Porter argued that firms that are able to succeed at multiple strategies often do so by creating separate business units for each strategy. By separating the strategies into different units having different policies and even different cultures, a corporation is less likely to become "stuck in the middle."
However, there exists a viewpoint that a single generic strategy is not always best because within the same product customers often seek multi-dimensional satisfactions such as a combination of quality, style, convenience, and price. There have been cases in which high quality producers faithfully followed a single strategy and then suffered greatly when another firm entered the market with a lower-quality product that better met the overall needs of the customers.
Other Example for Implementation of analysis of Porter's theory on the PT. Ultrajaya Milk Industry & Trading Company Tbk.
1. Aspect of Buyers (Costumer)
Buyer (Consumer) from Ultrajaya Milk products covering all ages from young children, adolescents, and adults. Which is almost in consumption by all ages and Milk Products Ultrajaya can be enjoyed throughout the world.
Corporate Strategy Management:
• Good service so the buyer does not turn to another product
• Items with Price Low-quality and can be reached by all circles
• Promotion
• Gifts / Conducting Competition.
2. Aspect Suppliers
Each production process of a company requires an input in the form of raw materials, labor supplied by the Suppliers.
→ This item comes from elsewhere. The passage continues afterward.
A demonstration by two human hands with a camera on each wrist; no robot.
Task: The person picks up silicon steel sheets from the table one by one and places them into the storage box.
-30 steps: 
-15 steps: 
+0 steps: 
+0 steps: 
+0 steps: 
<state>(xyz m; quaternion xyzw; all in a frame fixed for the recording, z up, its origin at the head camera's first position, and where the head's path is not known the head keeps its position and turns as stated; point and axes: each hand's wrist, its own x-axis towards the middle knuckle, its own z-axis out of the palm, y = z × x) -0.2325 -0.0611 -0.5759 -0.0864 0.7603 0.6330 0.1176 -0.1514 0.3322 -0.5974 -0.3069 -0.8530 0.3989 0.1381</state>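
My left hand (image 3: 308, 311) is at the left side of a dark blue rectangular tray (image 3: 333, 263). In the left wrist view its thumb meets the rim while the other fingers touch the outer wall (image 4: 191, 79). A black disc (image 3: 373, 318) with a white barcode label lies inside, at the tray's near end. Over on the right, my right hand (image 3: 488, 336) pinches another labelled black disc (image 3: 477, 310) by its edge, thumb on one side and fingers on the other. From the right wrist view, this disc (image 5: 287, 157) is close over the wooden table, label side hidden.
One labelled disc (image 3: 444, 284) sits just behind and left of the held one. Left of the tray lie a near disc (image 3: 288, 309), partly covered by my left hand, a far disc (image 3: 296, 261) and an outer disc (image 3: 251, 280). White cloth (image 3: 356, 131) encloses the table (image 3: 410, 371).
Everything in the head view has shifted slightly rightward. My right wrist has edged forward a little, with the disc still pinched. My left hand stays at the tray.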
Therefore the company should have a good relationship in the raw material suppliers in order to be fulfilled on time and more flexible payment system.
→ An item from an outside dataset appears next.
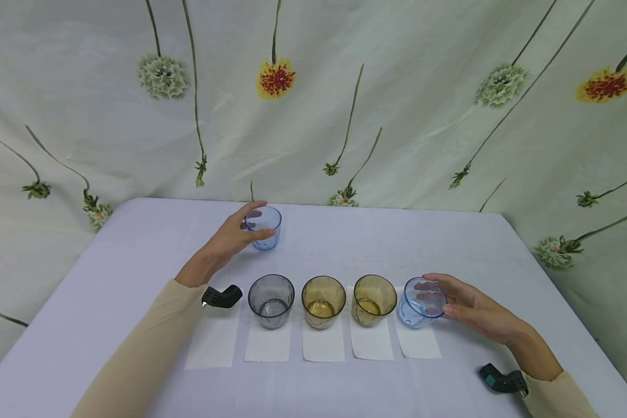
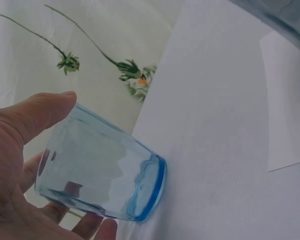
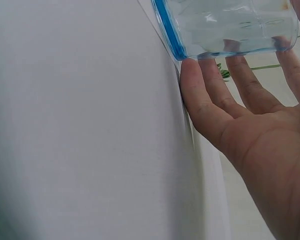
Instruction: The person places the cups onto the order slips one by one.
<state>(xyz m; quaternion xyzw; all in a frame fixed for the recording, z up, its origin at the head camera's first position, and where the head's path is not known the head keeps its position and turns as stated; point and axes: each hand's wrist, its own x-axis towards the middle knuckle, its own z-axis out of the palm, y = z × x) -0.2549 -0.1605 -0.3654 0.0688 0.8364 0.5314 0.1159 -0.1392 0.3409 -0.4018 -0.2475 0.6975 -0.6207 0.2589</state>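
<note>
Toward the back of the table, my left hand (image 1: 230,237) holds a clear blue glass tumbler (image 1: 266,239), thumb on one side and fingers on the other. The left wrist view shows that tumbler (image 2: 100,165) with its thick blue base close to the white cloth. At the right end of a row of glasses, my right hand (image 1: 478,310) grips a second blue tumbler (image 1: 413,315) between thumb and fingers. In the right wrist view, several fingertips (image 3: 192,70) lie along the side of this tumbler (image 3: 230,32).
Left of the right-hand tumbler stand two amber glasses (image 1: 373,296) (image 1: 323,299) and a grey glass (image 1: 270,299). White paper strips (image 1: 268,345) lie under the row, with another paper strip (image 1: 211,345) beside my left sleeve. A flowered cloth (image 1: 303,133) hangs behind the table.
</note>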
Corporate Strategy Management:
• Companies must have good relations on the relations
• Companies should be timely in payouts to its suppliers
3. Substitution (Product Differentiation)
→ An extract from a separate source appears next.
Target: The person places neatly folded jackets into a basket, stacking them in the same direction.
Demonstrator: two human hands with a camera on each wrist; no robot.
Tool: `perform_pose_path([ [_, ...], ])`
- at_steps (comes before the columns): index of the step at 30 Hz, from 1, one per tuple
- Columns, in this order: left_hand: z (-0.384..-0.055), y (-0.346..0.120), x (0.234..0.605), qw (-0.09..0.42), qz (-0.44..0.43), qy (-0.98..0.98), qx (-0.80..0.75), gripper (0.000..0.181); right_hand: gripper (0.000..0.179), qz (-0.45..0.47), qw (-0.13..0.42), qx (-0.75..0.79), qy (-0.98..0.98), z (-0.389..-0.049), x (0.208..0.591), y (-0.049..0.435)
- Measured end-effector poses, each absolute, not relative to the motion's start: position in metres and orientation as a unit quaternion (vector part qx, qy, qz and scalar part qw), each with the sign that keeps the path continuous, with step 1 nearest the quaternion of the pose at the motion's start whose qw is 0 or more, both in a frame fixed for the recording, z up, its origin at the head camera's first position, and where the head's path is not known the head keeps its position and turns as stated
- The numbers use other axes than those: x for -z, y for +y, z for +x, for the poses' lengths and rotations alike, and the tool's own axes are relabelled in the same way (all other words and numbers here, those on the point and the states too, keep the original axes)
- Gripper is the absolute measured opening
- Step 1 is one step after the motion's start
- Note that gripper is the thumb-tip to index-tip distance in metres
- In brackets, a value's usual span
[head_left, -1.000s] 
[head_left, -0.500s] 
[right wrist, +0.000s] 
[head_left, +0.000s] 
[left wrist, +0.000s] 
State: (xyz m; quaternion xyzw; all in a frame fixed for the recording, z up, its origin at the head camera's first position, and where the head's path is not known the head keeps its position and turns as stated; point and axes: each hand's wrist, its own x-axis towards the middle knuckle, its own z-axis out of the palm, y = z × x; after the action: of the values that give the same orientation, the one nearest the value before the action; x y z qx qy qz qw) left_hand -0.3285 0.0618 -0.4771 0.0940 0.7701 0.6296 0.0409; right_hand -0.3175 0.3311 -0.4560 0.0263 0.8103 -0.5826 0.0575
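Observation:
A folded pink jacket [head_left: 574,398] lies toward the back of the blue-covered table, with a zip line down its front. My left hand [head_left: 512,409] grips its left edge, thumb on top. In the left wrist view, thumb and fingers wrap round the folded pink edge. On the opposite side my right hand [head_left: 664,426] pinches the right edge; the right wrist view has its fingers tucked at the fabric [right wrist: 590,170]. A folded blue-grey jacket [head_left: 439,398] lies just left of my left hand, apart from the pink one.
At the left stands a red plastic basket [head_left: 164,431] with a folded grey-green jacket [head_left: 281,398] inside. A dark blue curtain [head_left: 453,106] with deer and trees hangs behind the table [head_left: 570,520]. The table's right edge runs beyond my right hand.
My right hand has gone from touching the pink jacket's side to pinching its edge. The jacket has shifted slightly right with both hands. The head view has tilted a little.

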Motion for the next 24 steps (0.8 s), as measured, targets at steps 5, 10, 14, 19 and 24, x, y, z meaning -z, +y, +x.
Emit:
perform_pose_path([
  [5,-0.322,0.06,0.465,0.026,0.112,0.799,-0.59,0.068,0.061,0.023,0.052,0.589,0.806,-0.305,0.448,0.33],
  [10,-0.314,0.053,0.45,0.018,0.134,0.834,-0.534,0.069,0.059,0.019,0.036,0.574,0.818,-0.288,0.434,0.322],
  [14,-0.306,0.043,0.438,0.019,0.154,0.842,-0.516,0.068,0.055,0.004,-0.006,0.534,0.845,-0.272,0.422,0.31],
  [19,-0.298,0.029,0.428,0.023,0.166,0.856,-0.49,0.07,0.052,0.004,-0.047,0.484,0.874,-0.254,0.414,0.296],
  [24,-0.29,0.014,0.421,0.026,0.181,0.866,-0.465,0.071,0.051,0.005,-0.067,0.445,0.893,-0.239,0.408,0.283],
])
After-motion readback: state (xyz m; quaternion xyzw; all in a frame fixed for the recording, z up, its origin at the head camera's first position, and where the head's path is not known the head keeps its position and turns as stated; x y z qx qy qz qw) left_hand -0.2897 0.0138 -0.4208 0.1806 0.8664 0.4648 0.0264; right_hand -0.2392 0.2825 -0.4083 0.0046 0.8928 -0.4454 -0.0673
Substitution of goods Ultrajaya Milk Products is
• Aqua
• Ice Tee
• Sosro Botol
• MIZONE
• And Others - Other
Manajemen Strategy
• Vendor must Convincing the customer that the product remains soft drinks Milk Ultrajaya No. 1 in the world
• maintain the quality of products and companies so their customers do not turn to another product
4. New Arrivals (New Entry)
Newcomers to the drink Ultrajaya Milk is like MIZONE, Pocari Sweet, and so forth,
Management Strategy:
• The company should have to apply the strategy Suatau Portee namely, Differentiation
• Price products cheaper than the new entrants.
• Loyalty Company To our consumers
5. Competitors
Management Strategy:
• The affordable price
• better quality
• Product Innovation
• Focus on one product that is soft drinks No. 1 in the World.